# Create Your Own Blues Name



## cwittler (May 17, 2011)

Ever do this...

http://culturalflotsam.blogspot.com/2009/05/create-your-own-blues-name.html

I got "Old Killer Franklin"

Here is another more animated version...

http://www.bluescentric.com/culture/bluesname/index.php

It gave me "Mean Eel Wittler" among many others.

What did you end up with?


----------



## bluzfish (Mar 12, 2011)

Texas Bones Jackson. Think I could make that stick? Now that I'm an "Old B*stard With a Guitar", I might as well have a cool name!


----------



## jcayer (Mar 25, 2007)

Boney Bones Hopkins ...


----------



## Robert1950 (Jan 21, 2006)

Do a search on the forum. Some of us did it a few months ago. Some good names.


----------



## smorgdonkey (Jun 23, 2008)

Big Sugar Lee.



There's another one to get your porn name:
Take your first pet's name and your Mother's maiden name.


----------



## Robert1950 (Jan 21, 2006)

I made up my own a couple of months ago, even if that president is still alive... Blind Mango Obama
...


----------



## zontar (Oct 25, 2007)

"Burgundy Slowhand" Taylor--if that makes me anything like Hound Dog Taylor--I'll take it...


----------



## shoretyus (Jan 6, 2007)

> There's another one to get your porn name:
> Take your first pet's name and your Mother's maiden name.


Scamper March????????????


----------



## Simonstoneblues (Jan 26, 2012)

I'm Blind Fingers Davis!
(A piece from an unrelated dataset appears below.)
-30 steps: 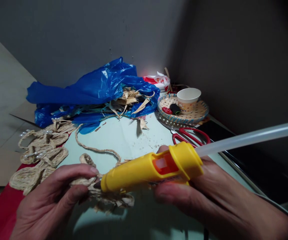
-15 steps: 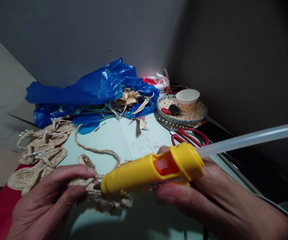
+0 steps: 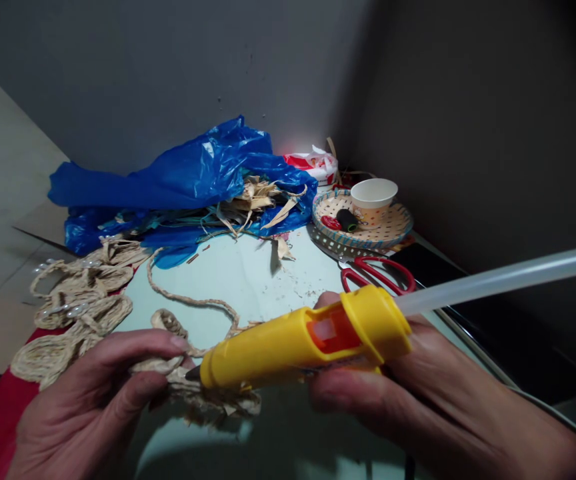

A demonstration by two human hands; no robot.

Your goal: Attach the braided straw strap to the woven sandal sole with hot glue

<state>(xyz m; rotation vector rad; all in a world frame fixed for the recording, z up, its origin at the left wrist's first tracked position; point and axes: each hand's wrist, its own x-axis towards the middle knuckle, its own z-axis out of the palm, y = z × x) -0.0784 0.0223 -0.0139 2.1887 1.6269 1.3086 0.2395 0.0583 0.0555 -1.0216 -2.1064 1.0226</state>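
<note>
My right hand (image 3: 393, 373) is wrapped round a yellow glue gun (image 3: 268, 347), with a long translucent glue stick (image 3: 508, 280) sticking out of its back end. The dark nozzle points left and meets the coiled, braided straw cord (image 3: 208, 393). My left hand (image 3: 103, 387) pinches this cord piece between thumb and fingers, just left of the nozzle. A loose tail of the cord (image 3: 188, 299) curves away over the pale green tabletop. The gun hides part of the piece, and whether glue is coming out cannot be seen.
Looped straw-cord pieces with pearly beads (image 3: 81, 310) lie on red cloth at left. Behind is a blue plastic bag (image 3: 178, 173) with dried husks (image 3: 258, 193). Back right, a woven tray (image 3: 393, 230) holds a paper cup (image 3: 374, 197) and black thread spool (image 3: 347, 220). Red-handled scissors (image 3: 388, 273) lie nearer.
Both hands, the cord piece and the glue gun keep nearly the same pose. The nozzle and left hand sit very slightly further left, and the whole view has shifted a little.
</note>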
I love it!! Lol


----------



## Solaceguitars (May 3, 2010)

YEAH! 
Fat Sugar Parker... :rockon2:


----------



## Steadfastly (Nov 14, 2008)

I guess I'll have to ask Scott to change me from Steadfastly to Old Harp McGee.


----------



## urko99 (Mar 30, 2009)

How About...Boney Gumbo Parker...!?


----------



## Diablo (Dec 20, 2007)

Pretty Hips King....definitely the first and probably the last time a 6ft, 225lb white guy ever gets called that.


----------



## plasticfishman (Dec 14, 2011)

Boney Bones Franklin... a little redundant eh


----------